Key Concepts of Motion

• Distance is the length of the path traveled from the starting point to the final point and is measured in meters (m).
• Displacement is the length of the path traveled with consideration of direction, also measured in meters (m).
• Speed is the rate at which distance is covered, measured in meters per second (m/s).
• Velocity is displacement over a time interval, quantified in meters per second (m/s).
• Acceleration measures how velocity changes over time, quantified in meters per second squared (m/s²).
• Free fall is vertical motion where gravity is the only acting force, and can involve upward, downward, or zero initial velocity.
• A projectile is a body in two-dimensional motion with an initial velocity, moving along a curved path under gravity.
• Aristotle and Galileo's views on motion, though different, both contributed to the progress of science.

Contrasting Views on Motion

• Horizontal Motion

  • Aristotle: Requires force to maintain and bodies naturally come to rest.
  • Galileo: Objects in motion stay in motion without force, due to inertia unless acted upon by an external force.

• Vertical Motion

  • Aristotle: Freefall is natural as nature restores balance, heavier objects fall faster, and warmer objects ascend faster.
  • Galileo: Objects move downward due to gravity, the rate of fall is independent of mass, and the motion of falling objects is uniformly accelerated.

• Projectile Motion

  • Aristotle: Projectile motion is parallel to the ground until the object falls.
  • Galileo: Projectiles move two-dimensionally in a parabolic path, with constant horizontal speed and constant vertical acceleration.

• In modern times, it's understood that when air resistance is negligible, all bodies have equal acceleration due to gravity.

Uniform Acceleration

• Galileo is considered the Father of Modern Science for linking theory with experiment, especially concerning free fall.
• Galileo used inclined planes to study falling objects and reduce acceleration to something easily measurable.

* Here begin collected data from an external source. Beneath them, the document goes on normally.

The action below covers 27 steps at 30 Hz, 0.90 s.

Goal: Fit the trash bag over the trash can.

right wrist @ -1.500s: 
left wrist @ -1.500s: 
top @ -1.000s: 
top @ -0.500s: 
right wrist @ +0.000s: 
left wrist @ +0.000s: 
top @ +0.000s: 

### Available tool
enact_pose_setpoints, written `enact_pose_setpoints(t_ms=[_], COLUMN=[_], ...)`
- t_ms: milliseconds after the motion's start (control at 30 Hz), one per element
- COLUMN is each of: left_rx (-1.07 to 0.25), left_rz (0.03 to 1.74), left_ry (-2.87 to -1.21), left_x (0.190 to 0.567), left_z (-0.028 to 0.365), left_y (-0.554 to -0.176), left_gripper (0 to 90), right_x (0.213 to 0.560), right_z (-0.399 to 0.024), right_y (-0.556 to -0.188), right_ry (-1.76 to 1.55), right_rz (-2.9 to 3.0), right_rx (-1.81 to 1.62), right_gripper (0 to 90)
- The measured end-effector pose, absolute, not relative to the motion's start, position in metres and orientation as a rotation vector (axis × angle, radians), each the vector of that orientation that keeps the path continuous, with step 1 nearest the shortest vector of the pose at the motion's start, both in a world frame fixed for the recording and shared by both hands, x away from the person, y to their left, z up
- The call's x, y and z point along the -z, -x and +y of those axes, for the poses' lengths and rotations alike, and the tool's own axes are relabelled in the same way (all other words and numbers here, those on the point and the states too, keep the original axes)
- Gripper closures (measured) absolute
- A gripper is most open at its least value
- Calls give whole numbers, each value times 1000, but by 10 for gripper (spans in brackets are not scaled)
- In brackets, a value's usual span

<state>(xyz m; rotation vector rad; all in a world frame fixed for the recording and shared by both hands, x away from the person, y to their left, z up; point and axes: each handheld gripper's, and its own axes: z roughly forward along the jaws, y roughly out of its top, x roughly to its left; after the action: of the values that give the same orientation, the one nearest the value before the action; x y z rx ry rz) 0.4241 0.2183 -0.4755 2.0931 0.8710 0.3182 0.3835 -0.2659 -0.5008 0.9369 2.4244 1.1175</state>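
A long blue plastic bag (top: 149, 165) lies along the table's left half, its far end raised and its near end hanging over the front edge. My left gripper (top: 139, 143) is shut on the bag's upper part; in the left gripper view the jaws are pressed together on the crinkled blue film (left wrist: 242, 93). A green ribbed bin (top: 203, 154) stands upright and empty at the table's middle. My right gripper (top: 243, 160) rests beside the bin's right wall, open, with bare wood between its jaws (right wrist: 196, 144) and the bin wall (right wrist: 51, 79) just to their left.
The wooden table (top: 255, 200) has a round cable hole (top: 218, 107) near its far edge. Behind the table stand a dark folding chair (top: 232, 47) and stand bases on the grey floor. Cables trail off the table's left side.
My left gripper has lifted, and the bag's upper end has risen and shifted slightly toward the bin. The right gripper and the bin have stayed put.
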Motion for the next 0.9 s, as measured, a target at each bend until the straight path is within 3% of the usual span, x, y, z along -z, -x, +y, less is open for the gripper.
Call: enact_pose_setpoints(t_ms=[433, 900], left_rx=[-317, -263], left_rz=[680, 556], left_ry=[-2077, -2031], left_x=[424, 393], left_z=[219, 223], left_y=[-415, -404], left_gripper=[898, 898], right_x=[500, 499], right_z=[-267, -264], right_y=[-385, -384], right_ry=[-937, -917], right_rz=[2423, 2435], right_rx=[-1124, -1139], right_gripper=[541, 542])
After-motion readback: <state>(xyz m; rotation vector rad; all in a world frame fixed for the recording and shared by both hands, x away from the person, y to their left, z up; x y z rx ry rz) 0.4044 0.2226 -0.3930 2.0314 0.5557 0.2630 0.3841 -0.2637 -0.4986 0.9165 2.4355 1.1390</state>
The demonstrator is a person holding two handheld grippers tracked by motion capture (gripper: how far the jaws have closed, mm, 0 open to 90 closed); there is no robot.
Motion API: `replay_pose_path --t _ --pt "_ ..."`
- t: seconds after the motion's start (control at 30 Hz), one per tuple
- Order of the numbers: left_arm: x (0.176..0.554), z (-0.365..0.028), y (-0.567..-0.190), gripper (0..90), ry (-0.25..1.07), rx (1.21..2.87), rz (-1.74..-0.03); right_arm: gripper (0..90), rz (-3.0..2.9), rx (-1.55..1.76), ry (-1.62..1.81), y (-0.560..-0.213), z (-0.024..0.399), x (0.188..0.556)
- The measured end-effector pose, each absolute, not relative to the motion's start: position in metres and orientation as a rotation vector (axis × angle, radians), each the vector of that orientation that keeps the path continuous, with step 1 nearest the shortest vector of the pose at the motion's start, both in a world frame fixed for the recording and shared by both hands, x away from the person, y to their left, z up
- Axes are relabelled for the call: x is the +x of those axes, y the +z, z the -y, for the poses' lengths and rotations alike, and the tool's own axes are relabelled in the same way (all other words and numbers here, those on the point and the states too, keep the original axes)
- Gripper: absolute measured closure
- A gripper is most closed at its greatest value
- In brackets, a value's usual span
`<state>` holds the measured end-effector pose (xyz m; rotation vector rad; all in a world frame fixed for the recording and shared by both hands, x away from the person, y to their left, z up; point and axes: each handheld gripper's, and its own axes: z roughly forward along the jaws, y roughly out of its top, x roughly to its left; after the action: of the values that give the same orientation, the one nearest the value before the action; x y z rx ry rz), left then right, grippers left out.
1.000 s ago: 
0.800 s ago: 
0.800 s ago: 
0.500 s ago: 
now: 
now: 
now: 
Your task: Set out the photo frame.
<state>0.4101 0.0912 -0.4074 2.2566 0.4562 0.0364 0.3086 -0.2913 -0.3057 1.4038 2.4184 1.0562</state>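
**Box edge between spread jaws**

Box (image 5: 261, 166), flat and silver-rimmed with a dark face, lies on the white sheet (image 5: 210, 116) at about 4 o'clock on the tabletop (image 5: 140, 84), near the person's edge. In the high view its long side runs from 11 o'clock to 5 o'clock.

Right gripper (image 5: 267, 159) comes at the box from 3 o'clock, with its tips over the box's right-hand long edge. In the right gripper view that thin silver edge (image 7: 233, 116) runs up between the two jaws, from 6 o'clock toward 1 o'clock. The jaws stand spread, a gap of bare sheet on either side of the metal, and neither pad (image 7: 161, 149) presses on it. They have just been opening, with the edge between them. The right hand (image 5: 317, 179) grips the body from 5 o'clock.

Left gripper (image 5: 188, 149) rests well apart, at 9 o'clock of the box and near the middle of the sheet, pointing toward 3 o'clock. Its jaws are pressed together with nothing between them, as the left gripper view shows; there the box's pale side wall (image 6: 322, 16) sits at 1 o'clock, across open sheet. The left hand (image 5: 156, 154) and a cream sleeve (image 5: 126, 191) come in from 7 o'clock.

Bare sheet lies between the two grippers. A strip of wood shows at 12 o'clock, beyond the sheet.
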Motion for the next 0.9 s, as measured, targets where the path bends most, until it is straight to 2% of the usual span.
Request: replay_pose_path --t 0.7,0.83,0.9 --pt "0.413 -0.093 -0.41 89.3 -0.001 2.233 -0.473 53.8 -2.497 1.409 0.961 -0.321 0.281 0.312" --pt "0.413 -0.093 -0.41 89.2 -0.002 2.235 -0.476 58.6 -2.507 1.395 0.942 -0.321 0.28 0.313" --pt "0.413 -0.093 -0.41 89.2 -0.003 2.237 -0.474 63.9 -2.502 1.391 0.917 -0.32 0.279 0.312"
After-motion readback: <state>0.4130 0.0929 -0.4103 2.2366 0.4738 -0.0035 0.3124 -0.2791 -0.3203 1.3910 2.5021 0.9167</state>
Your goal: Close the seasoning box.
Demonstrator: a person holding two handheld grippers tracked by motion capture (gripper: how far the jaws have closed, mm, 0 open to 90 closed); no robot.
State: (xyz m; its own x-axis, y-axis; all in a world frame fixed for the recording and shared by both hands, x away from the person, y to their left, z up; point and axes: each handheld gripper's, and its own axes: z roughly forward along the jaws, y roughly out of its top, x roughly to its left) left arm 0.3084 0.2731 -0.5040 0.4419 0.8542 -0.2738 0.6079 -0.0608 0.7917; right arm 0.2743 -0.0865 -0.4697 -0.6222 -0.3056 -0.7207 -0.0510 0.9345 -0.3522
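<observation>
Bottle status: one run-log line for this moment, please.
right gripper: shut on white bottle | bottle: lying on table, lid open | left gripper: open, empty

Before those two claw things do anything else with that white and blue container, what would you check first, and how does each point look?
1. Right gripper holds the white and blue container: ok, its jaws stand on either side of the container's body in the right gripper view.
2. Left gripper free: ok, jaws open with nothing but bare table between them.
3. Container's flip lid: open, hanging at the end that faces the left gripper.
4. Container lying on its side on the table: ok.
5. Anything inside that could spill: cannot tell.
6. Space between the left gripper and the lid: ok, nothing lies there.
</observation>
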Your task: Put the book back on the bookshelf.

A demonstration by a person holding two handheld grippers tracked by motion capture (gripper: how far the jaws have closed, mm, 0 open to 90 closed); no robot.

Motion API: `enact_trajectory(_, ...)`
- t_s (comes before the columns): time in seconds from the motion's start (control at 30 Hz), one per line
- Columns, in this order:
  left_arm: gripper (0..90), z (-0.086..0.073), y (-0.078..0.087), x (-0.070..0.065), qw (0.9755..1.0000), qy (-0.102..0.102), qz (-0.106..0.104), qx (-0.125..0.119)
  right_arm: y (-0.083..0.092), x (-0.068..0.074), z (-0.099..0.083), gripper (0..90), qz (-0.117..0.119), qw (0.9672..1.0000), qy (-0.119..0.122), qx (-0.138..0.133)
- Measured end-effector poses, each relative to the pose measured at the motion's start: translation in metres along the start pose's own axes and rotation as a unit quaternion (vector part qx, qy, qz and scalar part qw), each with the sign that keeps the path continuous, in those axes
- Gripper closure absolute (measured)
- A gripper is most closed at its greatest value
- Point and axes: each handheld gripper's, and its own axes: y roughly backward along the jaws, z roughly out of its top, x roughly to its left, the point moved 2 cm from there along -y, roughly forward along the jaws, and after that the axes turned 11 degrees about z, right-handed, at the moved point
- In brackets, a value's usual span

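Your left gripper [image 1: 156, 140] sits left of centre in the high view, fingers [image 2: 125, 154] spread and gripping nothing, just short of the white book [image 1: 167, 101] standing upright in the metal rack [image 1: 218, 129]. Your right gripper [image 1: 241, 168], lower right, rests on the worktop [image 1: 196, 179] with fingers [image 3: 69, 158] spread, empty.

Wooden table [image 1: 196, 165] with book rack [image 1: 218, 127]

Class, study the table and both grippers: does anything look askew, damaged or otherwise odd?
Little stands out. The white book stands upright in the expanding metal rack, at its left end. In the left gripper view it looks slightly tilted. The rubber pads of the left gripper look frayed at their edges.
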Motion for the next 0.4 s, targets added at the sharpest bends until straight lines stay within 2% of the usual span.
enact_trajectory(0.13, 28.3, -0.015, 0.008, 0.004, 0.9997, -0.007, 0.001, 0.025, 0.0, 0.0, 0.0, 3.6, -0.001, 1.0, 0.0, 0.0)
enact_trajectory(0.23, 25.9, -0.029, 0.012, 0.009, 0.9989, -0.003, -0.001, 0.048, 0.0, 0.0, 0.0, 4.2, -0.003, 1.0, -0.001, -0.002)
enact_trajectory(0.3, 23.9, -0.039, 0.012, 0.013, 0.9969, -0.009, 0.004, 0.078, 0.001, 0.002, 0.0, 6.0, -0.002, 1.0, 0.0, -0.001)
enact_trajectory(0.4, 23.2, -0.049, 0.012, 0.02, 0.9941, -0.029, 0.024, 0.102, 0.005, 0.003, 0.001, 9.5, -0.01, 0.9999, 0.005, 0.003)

Galileo's Findings on Free Fall

• Objects in a vacuum fall with uniform acceleration.
• Galileo proved that objects dropped simultaneously (neglecting air resistance) reach the ground at the same time and fall with uniform acceleration.
• A ball rolling down an inclined plane increases its speed by the same value every second.
• The acceleration increases as the inclined plane becomes steeper, reaching maximum acceleration when vertical.
• Galileo concluded that falling objects have uniform acceleration, regardless of mass when there's no air resistance.
• Constant acceleration for Galileo meant steady, incremental additions of velocity, evenly proportionate to time.

Constant Velocity vs Constant Acceleration

• Constant velocity involves constant speed in a constant direction.
• Constant acceleration involves a uniform change in velocity over time along a straight line.
• Positive velocity indicates movement in the positive direction.
• Negative velocity indicates movement in the negative direction.
• Positive acceleration indicates the object is speeding up.
• Negative acceleration indicates the object is slowing down.

Force and Horizontal Motion

• Aristotle thought forces were needed to keep objects in motion.
• Galileo demonstrated that force isn't needed to sustain motion.
• Galileo observed that a ball rolling on downward-sloping places gains speed, and loses speed on upward-sloping places.
• With smoother planes, the ball rolled closer to the initial height illustrating the effects of friction, and he postulated that without friction, the ball would reach the same height.
• A moving object needs no force to keep moving when friction is absent, due to inertia.

Free Fall Experiment

• Designed to explain uniform acceleration.
• Materials needed: bond paper, notebook, coin and a drawing of the setup.
• Crumple one piece of paper and drop it alongside a flat sheet, and alongside a notepad.
• Pair it with a coin and perform a similar test.
• Consider the factors affecting the fall of objects based on observations.